Subsequently, Kent was the first person prosecuted under the new Food, Drug and Cosmetic Act in 1938, because of unsubstantiated medical claims. The Electreat Company was forced to limit their claims to pain relief alone . Early in the twentieth century, the maturing of a pharmaceutical industry and the disrepute of many practitioners of electrotherapy in general led to widespread abandonment in the use of electrical stimulation as a therapy.
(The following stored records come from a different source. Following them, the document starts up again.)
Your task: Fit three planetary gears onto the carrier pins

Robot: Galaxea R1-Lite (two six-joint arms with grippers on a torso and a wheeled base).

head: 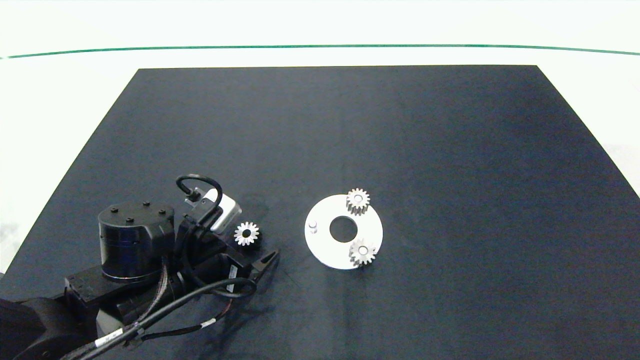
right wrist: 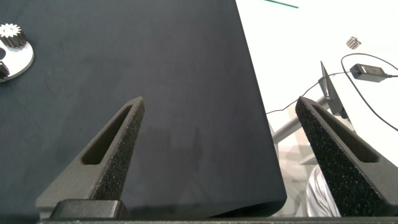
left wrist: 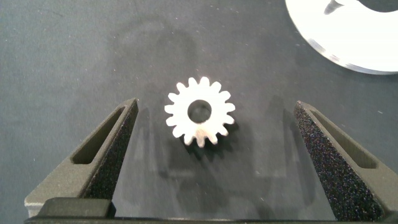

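Observation:
A flat white disc [head: 325,250] lies mid-mat. Two planetary gears sit on its carrier pins, one at the far side [head: 358,201] and one at the near side [head: 362,251]. The third pin [head: 313,226], on the disc's left, stands bare. The third gear [head: 247,233] [left wrist: 199,118] lies flat on the mat left of the disc. My left gripper [left wrist: 216,104] is open, with one finger on each side of this gear and neither touching it. One finger [head: 265,261] shows in the head view. My right gripper [right wrist: 221,99] is open and empty over the mat's right edge, outside the head view.
The black mat [head: 450,150] covers the white table. The disc's edge [left wrist: 348,43] shows just beyond the loose gear. The right wrist view shows one mounted gear [right wrist: 12,32] far off, plus cables [right wrist: 367,68] and a table leg on the floor past the mat's edge.

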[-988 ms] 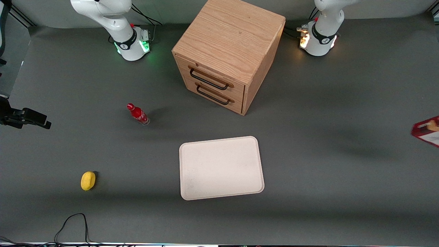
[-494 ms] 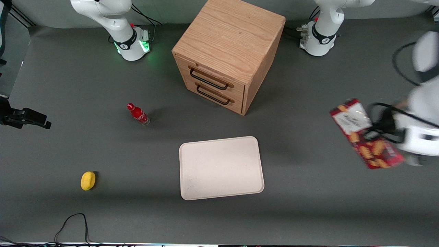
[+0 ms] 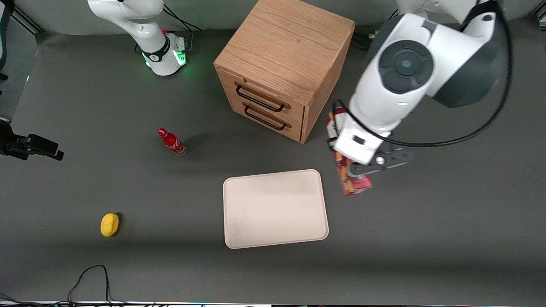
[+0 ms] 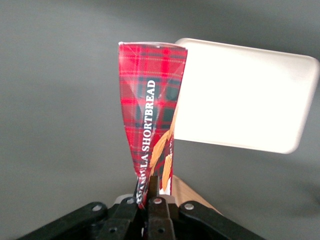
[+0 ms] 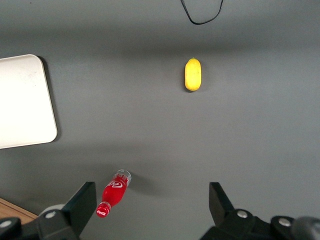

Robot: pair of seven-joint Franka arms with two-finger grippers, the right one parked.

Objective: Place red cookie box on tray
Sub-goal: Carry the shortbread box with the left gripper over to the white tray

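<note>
pincer (image 4: pixel 148 192): I am seeing it clamping the red cookie box (image 3: pixel 350 181) at one end, right of centre in the front frame | box: hanging above the counter (image 3: pixel 426 221), just beside the tray (image 3: pixel 275 209), toward the working arm's end | tray: lying flat, lower centre | wooden drawer cabinet (image 3: pixel 283 64): standing at upper centre

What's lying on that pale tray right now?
Nothing: the tray is bare. The red cookie box hangs beside it, clamped in the pincer above the table; the arm hides most of it from the front.
</note>
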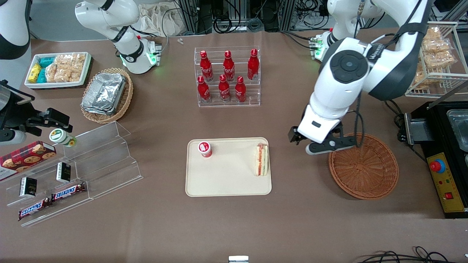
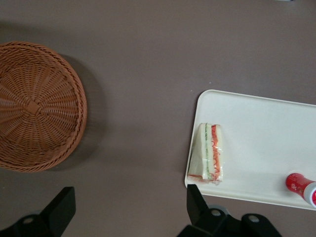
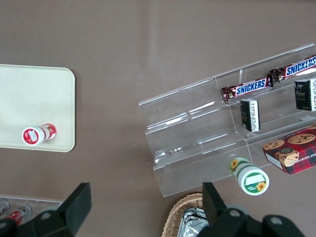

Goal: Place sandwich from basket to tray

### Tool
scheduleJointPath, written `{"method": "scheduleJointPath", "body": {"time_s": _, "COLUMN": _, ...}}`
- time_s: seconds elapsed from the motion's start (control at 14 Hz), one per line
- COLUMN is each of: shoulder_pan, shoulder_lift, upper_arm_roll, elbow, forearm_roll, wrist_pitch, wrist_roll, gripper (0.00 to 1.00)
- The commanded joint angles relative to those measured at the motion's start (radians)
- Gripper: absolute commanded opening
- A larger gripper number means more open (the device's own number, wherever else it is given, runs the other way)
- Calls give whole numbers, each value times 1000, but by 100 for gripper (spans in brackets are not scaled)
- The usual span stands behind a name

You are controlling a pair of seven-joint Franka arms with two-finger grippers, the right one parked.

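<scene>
The sandwich (image 1: 261, 160) lies on the cream tray (image 1: 226, 179), at the tray's edge toward the working arm's end of the table. It also shows in the left wrist view (image 2: 210, 153), on the tray (image 2: 256, 123). The reddish-brown basket (image 1: 363, 166) stands empty beside the tray; the wrist view shows it too (image 2: 34, 106). My left gripper (image 1: 318, 146) hovers above the bare table between tray and basket. It is open and empty (image 2: 128, 197), with the fingers wide apart.
A small red bottle (image 1: 205, 149) stands on the tray. A rack of red cola bottles (image 1: 227, 76) is farther from the camera. A clear stepped shelf (image 1: 91, 164) and a tan basket of foil trays (image 1: 106, 95) lie toward the parked arm's end. A black control box (image 1: 444, 175) sits beside the basket.
</scene>
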Motion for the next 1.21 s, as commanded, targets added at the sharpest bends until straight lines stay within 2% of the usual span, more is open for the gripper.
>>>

That electrical stimulation has had detractors is an understatement, and early experience with dorsal column stimulators (first developed and implanted by Shealy in 1967 ) in the neurosurgical community up until the 1990s highlights this point of view. Shealy himself eventually abandoned the approach in 1973 apparently because of frustrations with technique and technology. Many were discouraged either by the lack of efficacy, or by the short duration of efficacy. Unlike magnetic therapy, however, there is a strong grounding in the underlying biophysics of modulating neural activity using electrical fields. As a contrast on this point, it has been calculated that a typical magnetic therapy pad will generate a movement of ions flowing through a vessel 1 centimeter away by less than what thermal agitation of the ion generated by the organism itself causes, by a factor of 10 million . Yet, claims of efficacy using magnetic therapy continue. An estimate of magnetic field strength required to produce potentially a 10% reduction in neural activity itself was calculated to be 24 Tesla . Electrical stimulation on the other hand benefits from a deeper investigation and support of its principles, and technological advances continue to be made in refining appropriate applications.

The further details of the more recent history of neuromodulation devices has been well-documented elsewhere but, importantly, the advances have come about by the continued collaborative efforts between industry and practitioners. This synthesis speaks to the current debates on conflict of interest that presently occupy much time and effort. In general, devices became more refined in terms of materials, handling characteristics, electrode design and implementation, power storage and management, and understanding of the mechanisms of action. They originally used RF transfer of power, and by the early 1980s had transitioned to multichannel and multiple-program devices. The first fully implantable generators (IPGs), however, came from advances in cardiac devices and, in 1976, Cordis came out with the model 199A that was epoxy-coated. It had limited capabilities and was marketed for treatment of spasticity primarily in MS for example. Eventually, a lithium ion-based battery was developed in their third generation device (the model 900X-MK1) and was hermetically sealed in titanium, ushering in what we now consider the standard platform of these devices. Rechargeability came about with competitive patents in the 1990s and all three major device companies (Medtronic, St Jude Medical, and Boston Scientific) make rechargeable IPGs for spinal cord stimulators that can last approximately 10 years with regular recharging. Closed-loop systems are being developed, wherein some type of real-time information about the system being stimulated can be incoroporated into the function of the device. For example, a device in trials now for treating epilepsy (NeuroPace, Inc – ) analyzes cortical activity and can stimulate cortical regions or deeper regions to limit or stop a seizure. Further closed-loop applications are sure to become available in the near future, in deep brain stimulators (DBS), peripheral nerve stimulators (PNS), motor cortex stimulators (MCS), or spinal cord stimulators (SCS), or in other yet to be distinguished ways. All of these refinements, advances, and properties of these systems will be better characterized and elaborated in subsequent chapters in this text.